Task details: Your answer must be the records, copied with no change.

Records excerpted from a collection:
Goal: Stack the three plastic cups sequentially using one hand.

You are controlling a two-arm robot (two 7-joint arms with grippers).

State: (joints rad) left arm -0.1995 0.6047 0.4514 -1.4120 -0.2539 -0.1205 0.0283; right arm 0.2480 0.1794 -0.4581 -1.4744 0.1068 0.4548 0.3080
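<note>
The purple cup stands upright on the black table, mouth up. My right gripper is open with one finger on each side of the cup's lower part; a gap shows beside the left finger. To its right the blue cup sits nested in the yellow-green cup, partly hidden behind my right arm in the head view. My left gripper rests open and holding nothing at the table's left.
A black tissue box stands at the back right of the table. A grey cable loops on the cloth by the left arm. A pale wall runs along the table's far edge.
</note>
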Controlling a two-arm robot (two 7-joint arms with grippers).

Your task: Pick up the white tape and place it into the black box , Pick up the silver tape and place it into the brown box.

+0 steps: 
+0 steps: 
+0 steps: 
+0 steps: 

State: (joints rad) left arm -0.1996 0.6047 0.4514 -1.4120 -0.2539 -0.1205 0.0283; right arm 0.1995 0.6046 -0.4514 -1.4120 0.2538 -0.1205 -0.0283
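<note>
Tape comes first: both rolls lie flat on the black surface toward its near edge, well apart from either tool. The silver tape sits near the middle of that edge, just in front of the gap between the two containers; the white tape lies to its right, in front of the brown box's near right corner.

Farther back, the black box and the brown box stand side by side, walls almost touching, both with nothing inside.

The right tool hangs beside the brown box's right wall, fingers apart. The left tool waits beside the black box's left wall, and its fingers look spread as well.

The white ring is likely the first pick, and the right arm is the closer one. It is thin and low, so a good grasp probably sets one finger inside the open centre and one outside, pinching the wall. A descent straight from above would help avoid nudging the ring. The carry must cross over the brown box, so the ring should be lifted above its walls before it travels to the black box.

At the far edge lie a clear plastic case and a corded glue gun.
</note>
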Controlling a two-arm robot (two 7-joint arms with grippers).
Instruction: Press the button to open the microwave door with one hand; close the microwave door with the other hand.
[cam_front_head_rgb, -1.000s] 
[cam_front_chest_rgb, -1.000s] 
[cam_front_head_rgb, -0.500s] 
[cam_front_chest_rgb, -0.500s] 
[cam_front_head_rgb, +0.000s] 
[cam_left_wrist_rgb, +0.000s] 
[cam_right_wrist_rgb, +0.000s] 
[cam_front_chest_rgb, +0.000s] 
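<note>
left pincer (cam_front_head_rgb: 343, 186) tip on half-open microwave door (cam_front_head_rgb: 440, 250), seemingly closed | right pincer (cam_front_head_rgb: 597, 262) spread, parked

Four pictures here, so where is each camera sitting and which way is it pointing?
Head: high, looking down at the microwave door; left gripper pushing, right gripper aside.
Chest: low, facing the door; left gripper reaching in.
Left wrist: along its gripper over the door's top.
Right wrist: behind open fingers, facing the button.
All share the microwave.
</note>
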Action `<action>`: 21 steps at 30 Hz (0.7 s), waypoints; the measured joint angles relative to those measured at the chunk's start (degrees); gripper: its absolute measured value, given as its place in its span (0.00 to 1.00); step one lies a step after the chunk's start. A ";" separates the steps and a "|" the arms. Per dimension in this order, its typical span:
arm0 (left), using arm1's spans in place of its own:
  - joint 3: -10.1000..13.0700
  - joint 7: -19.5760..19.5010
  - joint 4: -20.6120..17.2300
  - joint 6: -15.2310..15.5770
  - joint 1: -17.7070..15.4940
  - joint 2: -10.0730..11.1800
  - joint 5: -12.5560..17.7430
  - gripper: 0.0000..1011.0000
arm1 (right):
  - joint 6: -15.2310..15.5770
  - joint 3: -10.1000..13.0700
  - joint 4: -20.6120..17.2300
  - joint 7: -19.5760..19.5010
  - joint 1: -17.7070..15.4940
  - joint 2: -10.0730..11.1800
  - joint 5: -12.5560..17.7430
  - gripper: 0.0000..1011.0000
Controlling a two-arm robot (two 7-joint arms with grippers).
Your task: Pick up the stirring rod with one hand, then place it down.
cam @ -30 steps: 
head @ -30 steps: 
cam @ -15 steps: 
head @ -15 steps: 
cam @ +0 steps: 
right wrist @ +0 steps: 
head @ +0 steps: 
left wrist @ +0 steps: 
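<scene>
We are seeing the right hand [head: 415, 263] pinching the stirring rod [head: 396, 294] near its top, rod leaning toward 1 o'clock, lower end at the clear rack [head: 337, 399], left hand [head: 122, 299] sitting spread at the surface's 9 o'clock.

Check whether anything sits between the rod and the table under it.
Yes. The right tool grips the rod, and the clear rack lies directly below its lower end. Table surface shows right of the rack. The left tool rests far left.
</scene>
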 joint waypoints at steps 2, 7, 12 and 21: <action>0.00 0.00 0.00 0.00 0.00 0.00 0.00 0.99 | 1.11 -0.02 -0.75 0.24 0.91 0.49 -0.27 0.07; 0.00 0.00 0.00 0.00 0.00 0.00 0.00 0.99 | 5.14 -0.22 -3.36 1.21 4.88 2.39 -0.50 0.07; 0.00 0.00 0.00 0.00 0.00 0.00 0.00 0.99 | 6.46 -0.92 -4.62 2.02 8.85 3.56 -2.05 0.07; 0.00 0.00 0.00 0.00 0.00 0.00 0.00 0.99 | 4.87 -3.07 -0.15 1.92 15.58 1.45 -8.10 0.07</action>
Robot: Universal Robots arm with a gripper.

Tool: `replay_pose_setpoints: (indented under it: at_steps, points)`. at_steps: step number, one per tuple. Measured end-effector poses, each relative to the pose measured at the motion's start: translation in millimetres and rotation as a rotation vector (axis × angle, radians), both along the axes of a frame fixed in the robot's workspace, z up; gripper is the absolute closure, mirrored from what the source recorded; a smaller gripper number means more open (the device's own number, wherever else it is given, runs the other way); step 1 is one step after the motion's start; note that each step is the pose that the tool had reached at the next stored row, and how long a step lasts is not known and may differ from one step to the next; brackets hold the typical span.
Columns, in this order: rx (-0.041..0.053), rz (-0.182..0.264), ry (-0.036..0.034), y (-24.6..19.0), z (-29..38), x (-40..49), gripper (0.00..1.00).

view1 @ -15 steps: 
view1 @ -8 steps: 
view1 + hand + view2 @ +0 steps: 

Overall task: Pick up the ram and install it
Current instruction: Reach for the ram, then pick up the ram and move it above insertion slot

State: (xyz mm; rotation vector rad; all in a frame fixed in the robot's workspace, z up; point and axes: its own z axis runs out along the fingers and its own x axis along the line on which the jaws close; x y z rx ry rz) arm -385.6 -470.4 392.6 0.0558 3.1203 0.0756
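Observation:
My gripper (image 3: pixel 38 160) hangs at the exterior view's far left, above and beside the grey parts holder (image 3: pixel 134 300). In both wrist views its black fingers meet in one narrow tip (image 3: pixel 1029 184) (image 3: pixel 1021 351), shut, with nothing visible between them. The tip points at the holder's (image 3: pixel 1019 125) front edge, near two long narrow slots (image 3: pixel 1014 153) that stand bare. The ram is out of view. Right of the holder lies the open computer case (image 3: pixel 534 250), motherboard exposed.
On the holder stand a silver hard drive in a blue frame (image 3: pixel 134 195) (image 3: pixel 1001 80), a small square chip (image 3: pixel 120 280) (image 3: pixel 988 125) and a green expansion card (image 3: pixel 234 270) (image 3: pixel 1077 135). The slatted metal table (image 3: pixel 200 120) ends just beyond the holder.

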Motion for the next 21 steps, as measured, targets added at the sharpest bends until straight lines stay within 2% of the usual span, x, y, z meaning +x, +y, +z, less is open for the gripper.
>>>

Your response:
Goal: Stack the three plastic cups sequentially using one hand.

You are controlling a two-arm robot (two 7-joint arms with grippers).

State: (joints rad) left arm -0.1995 0.6047 0.4514 -1.4120 -0.2539 -0.1205 0.0283; right arm 0.2480 0.1794 -0.4581 -1.4744 0.1068 0.4548 0.3080
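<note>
The purple cup stands upright on the black table, mouth up. My right gripper is open with one finger on each side of the cup's lower part; a gap shows beside the left finger. To its right the blue cup sits nested in the yellow-green cup, partly hidden behind my right arm in the head view. My left gripper rests open and holding nothing at the table's left.
A black tissue box stands at the back right of the table. A grey cable loops on the cloth by the left arm. A pale wall runs along the table's far edge.
</note>
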Controlling a two-arm robot (two 7-joint arms with grippers).

Your task: Pick up the white tape and place it into the black box , Pick up the silver tape and place it into the brown box.

+0 steps: 
+0 steps: 
+0 steps: 
+0 steps: 

State: (joints rad) left arm -0.1996 0.6047 0.4514 -1.4120 -0.2539 -0.1205 0.0283; right arm 0.1995 0.6046 -0.4514 -1.4120 0.2538 -0.1205 -0.0283
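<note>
Tape comes first: both rolls lie flat on the black surface toward its near edge, well apart from either tool. The silver tape sits near the middle of that edge, just in front of the gap between the two containers; the white tape lies to its right, in front of the brown box's near right corner.

Farther back, the black box and the brown box stand side by side, walls almost touching, both with nothing inside.

The right tool hangs beside the brown box's right wall, fingers apart. The left tool waits beside the black box's left wall, and its fingers look spread as well.

The white ring is likely the first pick, and the right arm is the closer one. It is thin and low, so a good grasp probably sets one finger inside the open centre and one outside, pinching the wall. A descent straight from above would help avoid nudging the ring. The carry must cross over the brown box, so the ring should be lifted above its walls before it travels to the black box.

At the far edge lie a clear plastic case and a corded glue gun.
</note>
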Controlling a two-arm robot (two 7-joint arms with grippers).
Instruction: Press the button to open the microwave door with one hand; close the microwave door with the other hand.
[cam_front_head_rgb, -1.000s] 
[cam_front_chest_rgb, -1.000s] 
[cam_front_head_rgb, -0.500s] 
[cam_front_chest_rgb, -0.500s] 
[cam_front_head_rgb, +0.000s] 
[cam_left_wrist_rgb, +0.000s] 
[cam_right_wrist_rgb, +0.000s] 
[cam_front_chest_rgb, +0.000s] 
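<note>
left pincer (cam_front_head_rgb: 343, 186) tip on half-open microwave door (cam_front_head_rgb: 440, 250), seemingly closed | right pincer (cam_front_head_rgb: 597, 262) spread, parked

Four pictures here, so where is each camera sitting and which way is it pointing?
Head: high, looking down at the microwave door; left gripper pushing, right gripper aside.
Chest: low, facing the door; left gripper reaching in.
Left wrist: along its gripper over the door's top.
Right wrist: behind open fingers, facing the button.
All share the microwave.
</note>
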Action `<action>`: 21 steps at 30 Hz (0.7 s), waypoints; the measured joint angles relative to those measured at the chunk's start (degrees); gripper: its absolute measured value, given as its place in its span (0.00 to 1.00); step one lies a step after the chunk's start. A ";" separates the steps and a "|" the arms. Per dimension in this order, its typical span:
arm0 (left), using arm1's spans in place of its own:
  - joint 3: -10.1000..13.0700
  - joint 7: -19.5760..19.5010
  - joint 4: -20.6120..17.2300
  - joint 6: -15.2310..15.5770
  - joint 1: -17.7070..15.4940
  - joint 2: -10.0730..11.1800
  - joint 5: -12.5560..17.7430
  - gripper: 0.0000..1011.0000
arm1 (right):
  - joint 6: -15.2310..15.5770
  - joint 3: -10.1000..13.0700
  - joint 4: -20.6120..17.2300
  - joint 7: -19.5760..19.5010
  - joint 1: -17.7070..15.4940
  - joint 2: -10.0730..11.1800
  - joint 5: -12.5560..17.7430
  - gripper: 0.0000..1011.0000
Controlling a two-arm robot (two 7-joint arms with grippers).
Your task: Pick up the stirring rod with one hand, then place it down.
cam @ -30 steps: 
head @ -30 steps: 
cam @ -15 steps: 
head @ -15 steps: 
cam @ +0 steps: 
right wrist @ +0 steps: 
head @ +0 steps: 
left wrist @ +0 steps: 
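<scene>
We are seeing the right hand [head: 415, 263] pinching the stirring rod [head: 396, 294] near its top, rod leaning toward 1 o'clock, lower end at the clear rack [head: 337, 399], left hand [head: 122, 299] sitting spread at the surface's 9 o'clock.

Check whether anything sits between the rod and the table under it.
Yes. The right tool grips the rod, and the clear rack lies directly below its lower end. Table surface shows right of the rack. The left tool rests far left.
</scene>
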 joint waypoints at steps 2, 7, 12 and 21: <action>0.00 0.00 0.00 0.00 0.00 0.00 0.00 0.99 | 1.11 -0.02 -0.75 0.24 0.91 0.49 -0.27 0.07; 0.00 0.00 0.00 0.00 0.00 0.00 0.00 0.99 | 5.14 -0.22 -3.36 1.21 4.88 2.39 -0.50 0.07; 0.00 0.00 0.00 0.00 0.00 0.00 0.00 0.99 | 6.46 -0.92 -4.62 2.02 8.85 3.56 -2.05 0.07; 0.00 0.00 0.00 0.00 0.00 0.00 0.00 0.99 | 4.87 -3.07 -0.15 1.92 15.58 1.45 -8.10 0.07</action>
Robot: Universal Robots arm with a gripper.

Tool: `replay_pose_setpoints: (indented under it: at_steps, points)`. at_steps: step number, one per tuple. Measured end-effector poses, each relative to the pose measured at the motion's start: translation in millimetres and rotation as a rotation vector (axis × angle, radians), both along the axes of a frame fixed in the robot's workspace, z up; gripper is the absolute closure, mirrored from what the source recorded; a smaller gripper number means more open (the device's own number, wherever else it is given, runs the other way); step 1 is one step after the motion's start; note that each step is the pose that the tool had reached at the next stored row, and how long a step lasts is not known and may differ from one step to the next; brackets hold the typical span.
Columns, in this order: rx (-0.041..0.053), rz (-0.182..0.264), ry (-0.036..0.034), y (-24.6..19.0), z (-29..38), x (-40..49), gripper (0.00..1.00).

view1 @ -15 steps: 
view1 @ -8 steps: 
view1 + hand + view2 @ +0 steps: 

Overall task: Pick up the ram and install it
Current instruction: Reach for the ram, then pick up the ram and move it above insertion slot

State: (xyz mm; rotation vector rad; all in a frame fixed in the robot's workspace, z up; point and axes: its own z axis runs out along the fingers and its own x axis along the line on which the jaws close; x y z rx ry rz) arm -385.6 -470.4 392.6 0.0558 3.1203 0.0756
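Observation:
My gripper (image 3: pixel 38 160) hangs at the exterior view's far left, above and beside the grey parts holder (image 3: pixel 134 300). In both wrist views its black fingers meet in one narrow tip (image 3: pixel 1029 184) (image 3: pixel 1021 351), shut, with nothing visible between them. The tip points at the holder's (image 3: pixel 1019 125) front edge, near two long narrow slots (image 3: pixel 1014 153) that stand bare. The ram is out of view. Right of the holder lies the open computer case (image 3: pixel 534 250), motherboard exposed.
On the holder stand a silver hard drive in a blue frame (image 3: pixel 134 195) (image 3: pixel 1001 80), a small square chip (image 3: pixel 120 280) (image 3: pixel 988 125) and a green expansion card (image 3: pixel 234 270) (image 3: pixel 1077 135). The slatted metal table (image 3: pixel 200 120) ends just beyond the holder.
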
Motion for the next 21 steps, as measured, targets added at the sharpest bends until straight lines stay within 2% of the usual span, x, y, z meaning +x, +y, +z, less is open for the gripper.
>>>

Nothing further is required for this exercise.